Apple has announced a new system for inclusion in iPhones that will automatically scan these devices to identify if they contain media that features child sexual abuse.
It is part of a range of child protection features launched later this year in the United States via updates to iOS 15 and iPadOS and will compare images on users’ devices to a database of image data of known abuse.
If a match is found, Apple says it will report the incident to the U.S. National Center for Missing and Exploited Children (NCMEC). It’s not clear what other national authorities the company will contact outside of the United States, or whether the features will be available outside of the United States.
Other features Apple announced included scanning end-to-end encrypted messages on behalf of parents to identify when a child receives or sends a sexually explicit photo, providing them with “useful resources” and reassuring children that ” it’s okay if they don’t want to see this photo “.
The announcement sparked immediate concern from respected computer scientists, including Ross Anderson, professor of engineering at the University of Cambridge, and Matthew Green, associate professor of cryptography at Johns Hopkins University.
Professor Anderson described the idea as “absolutely appalling” for the Financial Times, warning that “it will lead to mass distributed surveillance of … our phones and laptops.”
Dr Green – who announced the new program before Apple made a statement on it – warned on Twitter: “Whatever Apple’s long-term plans are, they’ve sent a very clear signal.
“In their (very influential) opinion, it is prudent to create systems that scan users’ phones for banned content. Whether they are right or wrong on this point does not matter.
“It will break the barrier – governments will demand it of everyone. And by the time we find out that was a mistake, it will be far too late,” added Dr Green.
The criticism has not been universal. John Clark, President and CEO of NCMEC, said, “We know this crime can only be combated if we are committed to protecting children. We can only do this because technology partners, like Apple, are stepping up their efforts and known dedication. “
Other people who praised it included Professor Mihi Bellare, a computer scientist at the University of California at San Diego, Stephen Balkam, CEO of the Family Online Safety Institute, and former US Attorney General Eric Holder.
Apple told Sky News that the detection system is designed with user privacy in mind and can only work to identify images of abuse, such as those collected by NCMEC, and will do so on the web. users’ device – before the image is uploaded to iCloud.
However, Dr Green warned that the way the system worked – uploading a list of fingerprints produced by NCMEC that matched its abuse image database – introduced new security risks for the users.
“Whoever controls this list can search your phone for whatever content they want, and you really have no way of knowing what’s on that list because it’s invisible to you (and just a bunch of numbers opaque, even if you hack your phone to get the list). “
“The theory is that you will trust Apple to include only really bad images. Say, images curated by NCMEC. You better trust them because trust is all you have,” added Dr Green.
Explaining the technology, Apple said, “Instead of scanning images to the cloud, the system matches on the device using a database of known CSAM image hashes provided by NCMEC and other child safety organizations. “
The fingerprint system used by Apple is called NeuralHash. This is a perceptual hash function that creates fingerprints for images in a different way from traditional cryptographic hash functions.
Perceptual hashing would also be used by Facebook in its program that stores users’ private sex photos to prevent this material from being seen by strangers.
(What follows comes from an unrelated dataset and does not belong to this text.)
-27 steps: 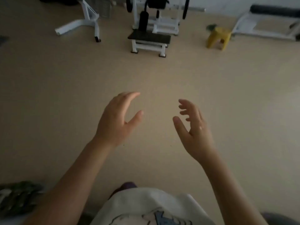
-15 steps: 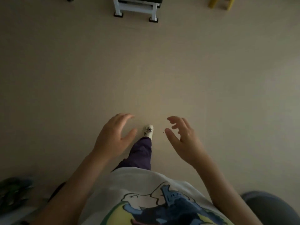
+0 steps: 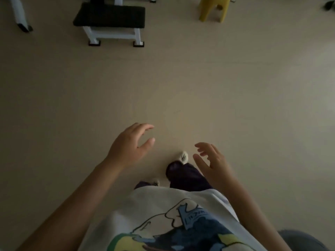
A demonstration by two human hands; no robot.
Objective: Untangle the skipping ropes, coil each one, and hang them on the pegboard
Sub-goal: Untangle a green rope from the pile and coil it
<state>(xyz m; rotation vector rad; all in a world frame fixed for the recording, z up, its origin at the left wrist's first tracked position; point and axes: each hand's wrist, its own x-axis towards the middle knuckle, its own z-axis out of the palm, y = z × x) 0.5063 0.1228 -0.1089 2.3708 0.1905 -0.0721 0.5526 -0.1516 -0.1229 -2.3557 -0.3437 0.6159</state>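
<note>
My fingers hold nothing: on my left hand [image 3: 130, 144] they arch forward, loosely spread, with the thumb apart below them, and on my right hand [image 3: 213, 164] they fan out relaxed, thumb pointing ahead, palm turned inward. Both hands hang in the air in front of my waist, apart from each other, over the pale floor [image 3: 181, 87]. Between and below them I see my dark trouser leg [image 3: 183, 175] and the white toe of my shoe [image 3: 184, 156] stepping forward, with my printed white shirt [image 3: 163, 214] filling the bottom of the view. Further out stand a white-framed bench with a black pad [image 3: 109, 16] and a yellow stool [image 3: 213, 9], both well ahead of me. No skipping rope and no pegboard show anywhere here, so I cannot say where they are. I judge I am at the very start, walking to find the ropes, with nothing untangled, coiled or hung. The next move calls for locating the tangle and getting a hand on it. The light is dim, the bench and stool are cut off by the top edge, and a grey shape at the lower right corner is too cropped to identify.
</note>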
These hashing algorithms are designed to be able to identify the same image even if it has been modified or altered, which cryptographic hashes do not take into account.
The images here using the MD5 cryptographic hash algorithm and the pHash perceptual hash algorithm demonstrate this.
In a statement, Apple said, “At Apple, our goal is to create technology that empowers people and enriches their lives, while helping them stay safe.
“We want to help protect children from predators who use communication tools to recruit and exploit them, and limit the spread of child pornography.”
“This agenda is ambitious and the protection of children is an important responsibility. These efforts will evolve and expand over time,” Apple added.